◆ Task objective
A line belongs in the answer if it contains "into"; copy every such line from the entries below.

(Information provided Opens)

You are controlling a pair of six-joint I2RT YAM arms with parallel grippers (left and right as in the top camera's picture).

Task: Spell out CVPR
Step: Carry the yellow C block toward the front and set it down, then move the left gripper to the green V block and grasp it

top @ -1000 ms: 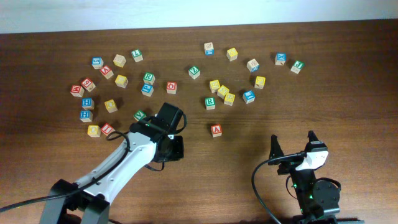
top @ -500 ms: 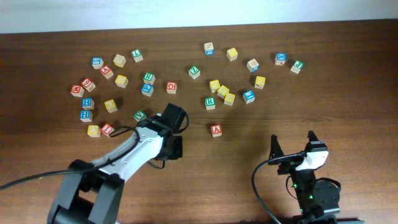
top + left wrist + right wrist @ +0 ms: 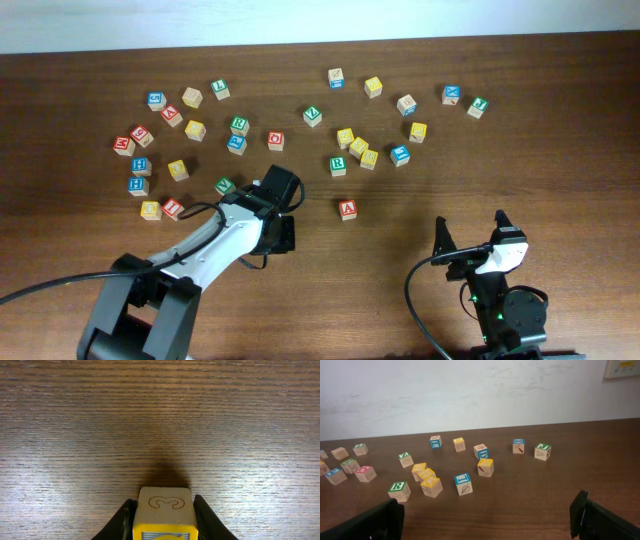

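The left gripper (image 3: 165, 522) clamps a yellow-edged wooden letter cube (image 3: 165, 506) between its fingers, with bare dark wooden table (image 3: 160, 420) stretching ahead of it. The right gripper (image 3: 487, 520) rests with fingers wide apart, holding nothing. The scattered blocks lie well ahead of it, among them the green-lettered R cube (image 3: 399, 491). The likely risk is that the held cube's visible face carries a mark like a 3 and its letter cannot be read, so a wrong or turned face could start the word. Uneven opening could also twist it askew.
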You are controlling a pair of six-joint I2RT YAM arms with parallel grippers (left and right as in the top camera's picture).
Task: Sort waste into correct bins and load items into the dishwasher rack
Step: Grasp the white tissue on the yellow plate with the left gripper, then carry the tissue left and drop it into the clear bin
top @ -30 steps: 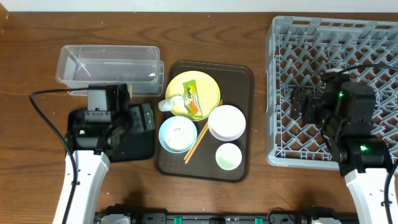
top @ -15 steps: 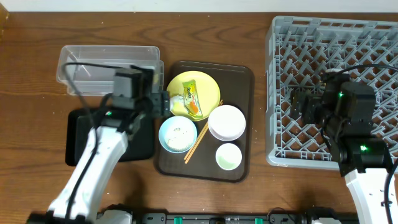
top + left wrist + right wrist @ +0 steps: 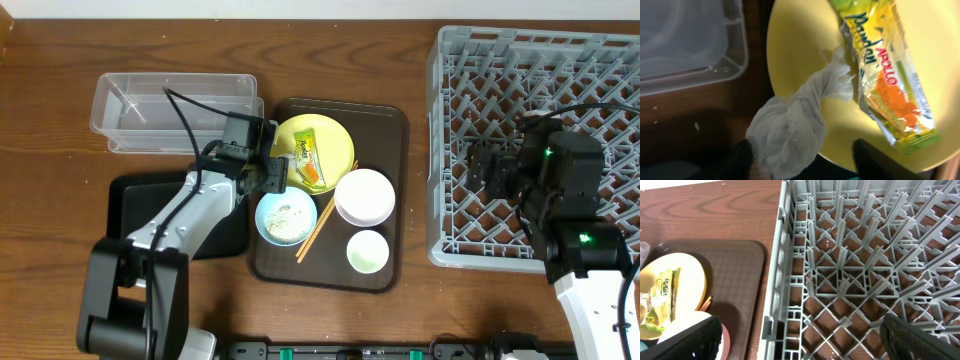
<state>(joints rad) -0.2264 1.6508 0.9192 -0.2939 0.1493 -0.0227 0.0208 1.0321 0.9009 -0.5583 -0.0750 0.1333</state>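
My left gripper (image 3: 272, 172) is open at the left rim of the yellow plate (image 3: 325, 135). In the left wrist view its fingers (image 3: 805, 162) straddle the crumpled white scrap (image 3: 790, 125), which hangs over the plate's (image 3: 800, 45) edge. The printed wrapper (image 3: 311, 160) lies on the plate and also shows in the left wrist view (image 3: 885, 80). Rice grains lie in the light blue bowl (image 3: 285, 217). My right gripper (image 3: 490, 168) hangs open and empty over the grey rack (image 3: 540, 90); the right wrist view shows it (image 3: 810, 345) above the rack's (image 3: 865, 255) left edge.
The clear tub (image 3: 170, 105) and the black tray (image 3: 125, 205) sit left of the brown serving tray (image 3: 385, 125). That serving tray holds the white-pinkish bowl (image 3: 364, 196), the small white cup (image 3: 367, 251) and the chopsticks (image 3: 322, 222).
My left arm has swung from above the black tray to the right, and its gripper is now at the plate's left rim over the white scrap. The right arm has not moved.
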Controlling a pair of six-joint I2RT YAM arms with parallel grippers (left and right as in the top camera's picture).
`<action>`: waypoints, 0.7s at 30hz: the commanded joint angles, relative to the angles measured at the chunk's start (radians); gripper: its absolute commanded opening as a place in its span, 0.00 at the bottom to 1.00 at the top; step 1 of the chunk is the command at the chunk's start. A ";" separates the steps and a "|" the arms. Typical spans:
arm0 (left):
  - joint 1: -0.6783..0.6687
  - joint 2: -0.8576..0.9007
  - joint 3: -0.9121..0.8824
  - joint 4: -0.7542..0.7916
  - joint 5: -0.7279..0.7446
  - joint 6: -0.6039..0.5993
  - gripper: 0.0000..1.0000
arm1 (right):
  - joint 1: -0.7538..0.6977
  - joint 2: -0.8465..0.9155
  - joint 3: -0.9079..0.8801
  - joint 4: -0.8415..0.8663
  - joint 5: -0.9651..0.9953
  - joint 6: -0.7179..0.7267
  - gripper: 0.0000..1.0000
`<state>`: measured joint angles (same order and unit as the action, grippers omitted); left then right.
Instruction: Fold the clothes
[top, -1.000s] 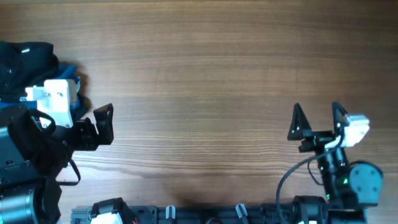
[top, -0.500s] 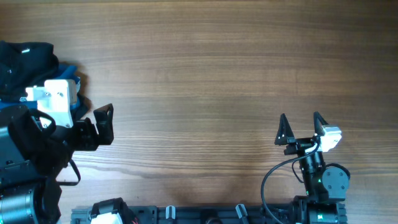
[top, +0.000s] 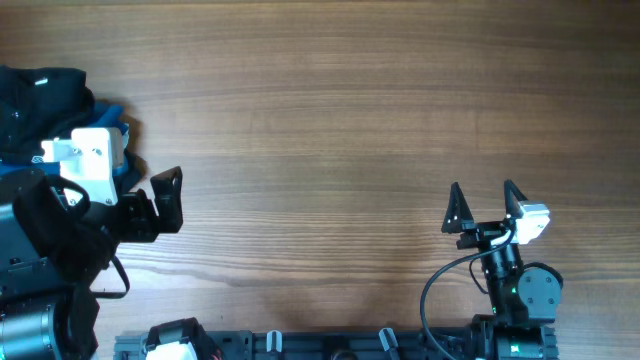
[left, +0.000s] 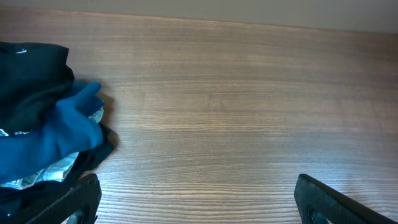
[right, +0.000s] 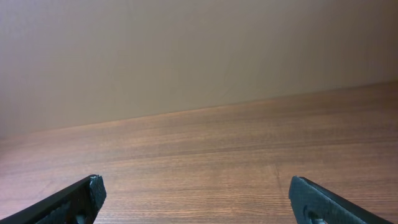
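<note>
The clothes lie bunched in a pile at the table's far left. A black garment (top: 40, 95) is on top and a blue polo (top: 119, 128) shows at its right edge. In the left wrist view the black fabric (left: 31, 74) lies behind the blue polo (left: 56, 137), with a pale patch under the blue. My left gripper (top: 172, 203) is open and empty, just right of the pile and clear of it; it also shows in the left wrist view (left: 199, 202). My right gripper (top: 483, 198) is open and empty over bare wood at the front right, far from the clothes (right: 199, 199).
The wooden table (top: 330, 120) stretches between the two arms. A plain beige wall (right: 186, 50) stands beyond the table's far edge in the right wrist view. A black rail with the arm bases (top: 330, 345) runs along the front edge.
The right arm drew back toward the front edge and a little to the left, gripper still open, then stopped. The left arm and the clothes have not moved.
</note>
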<state>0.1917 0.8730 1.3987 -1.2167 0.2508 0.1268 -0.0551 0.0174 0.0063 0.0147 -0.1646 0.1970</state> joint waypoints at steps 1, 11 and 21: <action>-0.007 -0.014 -0.005 0.010 -0.015 0.029 1.00 | -0.004 -0.003 -0.001 0.000 -0.017 0.014 1.00; -0.142 -0.432 -0.649 0.755 -0.021 -0.094 1.00 | -0.004 -0.003 -0.001 0.000 -0.017 0.014 1.00; -0.142 -0.870 -1.261 1.197 -0.033 -0.169 1.00 | -0.004 -0.003 -0.001 0.000 -0.016 0.014 1.00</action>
<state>0.0570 0.0235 0.2451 -0.1085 0.2287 0.0017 -0.0555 0.0204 0.0063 0.0116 -0.1646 0.2008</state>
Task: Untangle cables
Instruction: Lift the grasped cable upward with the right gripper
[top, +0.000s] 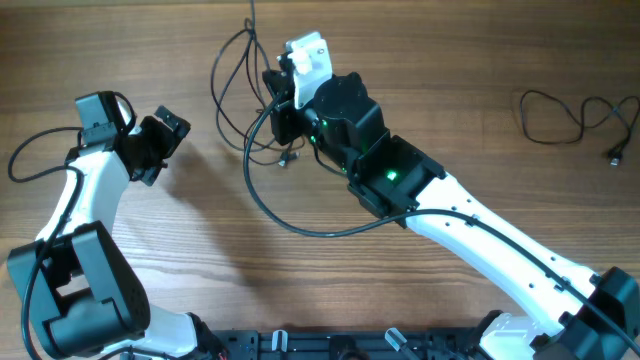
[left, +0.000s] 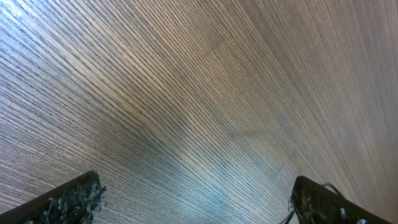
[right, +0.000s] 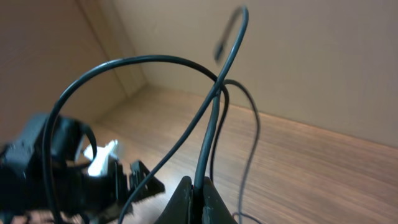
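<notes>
The right gripper is closed on one cable, in the tangle just left of it. The left gripper, well left of the right gripper, stands wide and empty. Pulling now may tighten the tangle, since nothing holds the rest.

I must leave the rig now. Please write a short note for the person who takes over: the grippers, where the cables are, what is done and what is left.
Left gripper: open, holding nothing, over the bare table.
Right gripper: shut on one thin black cable, which rises from the jaws; other strands cross it just above.
Tangled cables: upper middle of the table, beside the right gripper.
Separate cable: lies alone near the far right edge.
Done: one strand is gripped; one cable appears already apart.
Left: free the gripped strand from the crossed loops, probably with help from the left gripper.
</notes>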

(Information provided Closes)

◆ Result of this exercise
Task: Sort waste into correct bins and load items into the dishwasher rack
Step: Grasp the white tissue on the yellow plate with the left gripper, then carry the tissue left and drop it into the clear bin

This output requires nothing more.